We experienced a significant spike in the number of campers who seemed fragile to the point of making it tough to run our bands.
Some campers struggled with confidence and anxiety, like the girl who repeatedly left rehearsal for cell phone pep talks with her mom, or the student who visited our director daily to complain of feeling judged and left out by her relatively normal bandmates. Other campers literally didn’t play well with others. A girl yelled at bandmates for not knowing their parts and stormed out of the rehearsal room. A boy threw an instrument against the wall and cursed at a coach.
Caught up in the moment, we tried to solve situations on the fly–but despite good intentions from our team, parents and campers, fun and growth were being replaced by anxiety and stress and individual situations affected the dynamics of entire bands. It was so distressing!
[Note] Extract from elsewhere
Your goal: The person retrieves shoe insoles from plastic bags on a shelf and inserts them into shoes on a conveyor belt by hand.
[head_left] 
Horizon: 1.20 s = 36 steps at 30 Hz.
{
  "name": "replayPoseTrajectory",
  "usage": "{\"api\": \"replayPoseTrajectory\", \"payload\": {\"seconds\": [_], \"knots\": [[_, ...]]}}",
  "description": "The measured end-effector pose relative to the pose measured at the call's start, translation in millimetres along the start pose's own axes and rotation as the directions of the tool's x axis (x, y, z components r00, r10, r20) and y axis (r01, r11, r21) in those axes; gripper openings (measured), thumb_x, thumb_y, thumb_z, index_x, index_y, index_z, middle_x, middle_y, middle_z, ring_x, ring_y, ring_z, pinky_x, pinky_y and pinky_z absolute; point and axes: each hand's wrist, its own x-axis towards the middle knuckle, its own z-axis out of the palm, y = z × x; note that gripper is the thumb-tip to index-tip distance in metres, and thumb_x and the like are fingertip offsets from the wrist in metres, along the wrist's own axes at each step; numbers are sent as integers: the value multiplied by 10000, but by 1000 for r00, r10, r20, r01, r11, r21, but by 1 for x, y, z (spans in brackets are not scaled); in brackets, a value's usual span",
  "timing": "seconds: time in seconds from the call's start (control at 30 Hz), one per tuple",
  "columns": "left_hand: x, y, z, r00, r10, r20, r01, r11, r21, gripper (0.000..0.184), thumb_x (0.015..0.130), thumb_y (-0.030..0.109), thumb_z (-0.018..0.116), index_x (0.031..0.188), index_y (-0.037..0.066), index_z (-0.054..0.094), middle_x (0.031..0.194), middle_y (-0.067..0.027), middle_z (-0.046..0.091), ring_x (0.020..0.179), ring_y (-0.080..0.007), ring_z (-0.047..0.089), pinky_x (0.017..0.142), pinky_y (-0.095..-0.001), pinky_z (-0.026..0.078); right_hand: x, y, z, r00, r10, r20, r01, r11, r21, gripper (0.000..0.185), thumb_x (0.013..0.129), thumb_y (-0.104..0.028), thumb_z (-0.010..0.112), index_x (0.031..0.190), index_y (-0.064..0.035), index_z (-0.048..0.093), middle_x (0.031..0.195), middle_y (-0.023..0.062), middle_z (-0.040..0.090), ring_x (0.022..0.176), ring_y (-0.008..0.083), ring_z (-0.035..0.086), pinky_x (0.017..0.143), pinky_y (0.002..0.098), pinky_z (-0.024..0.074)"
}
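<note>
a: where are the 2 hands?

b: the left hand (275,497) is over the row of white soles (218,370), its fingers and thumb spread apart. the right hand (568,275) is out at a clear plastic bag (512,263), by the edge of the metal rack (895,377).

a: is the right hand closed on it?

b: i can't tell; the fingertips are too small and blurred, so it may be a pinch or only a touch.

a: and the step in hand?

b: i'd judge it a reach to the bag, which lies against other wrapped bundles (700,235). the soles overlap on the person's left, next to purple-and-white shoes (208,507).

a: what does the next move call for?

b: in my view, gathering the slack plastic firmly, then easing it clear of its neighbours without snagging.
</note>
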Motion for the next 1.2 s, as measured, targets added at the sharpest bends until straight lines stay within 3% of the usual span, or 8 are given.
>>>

On the surface, camp had been successful. Most families gave us positive feedback. But the underlying reality was that some coaches planned to never return, multiple individual campers had not enjoyed their experience, and I personally felt frustrated and upset.
At first, I seriously considered ending the camp. “We’re not mental health professionals–we’re music coaches,” I told myself. The camp was just a small part of our overall business, and I hated the idea of putting a program in the marketplace that I wasn’t confident in and proud of. But that didn’t feel right–because I love the camp! My own kids, nieces and nephews had attended. So many campers over the years had grown into adults who treasured their NYCGS camp memories, and I felt like for years we had delivered on our NYC Guitar School mission of coaching “greatness, one lesson at a time.”
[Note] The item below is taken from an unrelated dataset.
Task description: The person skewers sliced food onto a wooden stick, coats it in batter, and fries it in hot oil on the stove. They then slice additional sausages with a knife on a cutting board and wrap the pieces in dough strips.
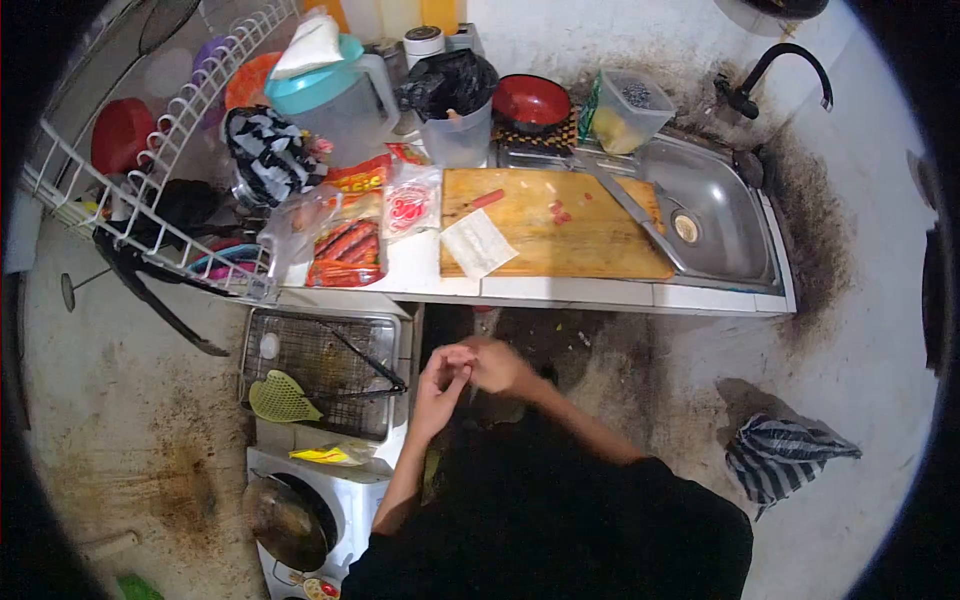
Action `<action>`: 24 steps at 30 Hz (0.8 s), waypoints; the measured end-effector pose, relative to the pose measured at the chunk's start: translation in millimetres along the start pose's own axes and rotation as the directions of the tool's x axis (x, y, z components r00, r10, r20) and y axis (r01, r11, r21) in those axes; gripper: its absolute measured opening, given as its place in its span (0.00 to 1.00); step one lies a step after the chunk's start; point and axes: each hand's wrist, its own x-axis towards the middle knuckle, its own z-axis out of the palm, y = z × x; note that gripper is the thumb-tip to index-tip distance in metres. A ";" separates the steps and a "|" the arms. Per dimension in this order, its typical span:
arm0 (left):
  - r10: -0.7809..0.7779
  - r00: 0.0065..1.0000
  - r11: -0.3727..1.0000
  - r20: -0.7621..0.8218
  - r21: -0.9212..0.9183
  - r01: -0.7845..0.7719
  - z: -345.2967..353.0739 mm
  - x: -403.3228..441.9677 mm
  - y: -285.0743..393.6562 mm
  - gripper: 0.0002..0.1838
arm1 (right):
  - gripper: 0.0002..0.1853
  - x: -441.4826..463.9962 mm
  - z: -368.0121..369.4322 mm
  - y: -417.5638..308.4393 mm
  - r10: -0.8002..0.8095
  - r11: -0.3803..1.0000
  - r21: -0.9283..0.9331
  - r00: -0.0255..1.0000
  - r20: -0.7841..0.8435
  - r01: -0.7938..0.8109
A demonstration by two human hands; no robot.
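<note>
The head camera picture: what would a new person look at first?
Probably the big wooden cutting board on the counter, with a long knife lying across its right side. Next might be the shiny red bowl behind the board. In front of the counter, the left hand and right hand are close together, the right one blurred.

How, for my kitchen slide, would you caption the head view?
Left hand and right hand close together before a counter with cutting board and knife.
</note>
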 end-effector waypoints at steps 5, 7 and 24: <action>0.287 0.958 0.747 0.024 0.620 -0.240 27.4 58.8 22.3 0.22 | 0.23 -85.3 -184.8 52.9 0.018 0.882 -0.355 0.775 -0.631 -0.310; 0.333 0.942 0.612 0.051 0.748 -0.257 36.7 83.8 21.3 0.26 | 0.27 -95.9 -240.1 78.0 0.031 0.672 -0.531 0.735 -0.677 -0.517; 0.244 0.963 0.438 0.112 0.873 -0.212 48.5 131.3 13.2 0.23 | 0.26 -91.1 -294.3 68.1 0.369 0.837 -0.265 0.850 -0.376 -0.480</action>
As I reflected, I felt like the very issues that were frustrating me were proof that our camp was needed–if we could only make it better.
So next, I considered running the camp, but with draconian controls to prevent conflict and hurt feelings–like increased rules, constant supervision, not allowing students to choose their own songs and a one-strike-and-you’re-out behavior policy. But that didn’t feel right either. After all, our mission is to help students grow in competence, resilience and confidence by giving them a hard but doable task–putting together a great show with other campers–with a wonderful side effect of having fun and making friends. I still believed in that mission! The problem was, I was no longer confident we could deliver on it.
I needed help!
So I reached out to Lenore Skenazy, a co-founder of Let Grow, a non-profit dedicated to promoting childhood independence and resilience, to share our situation and to ask for help.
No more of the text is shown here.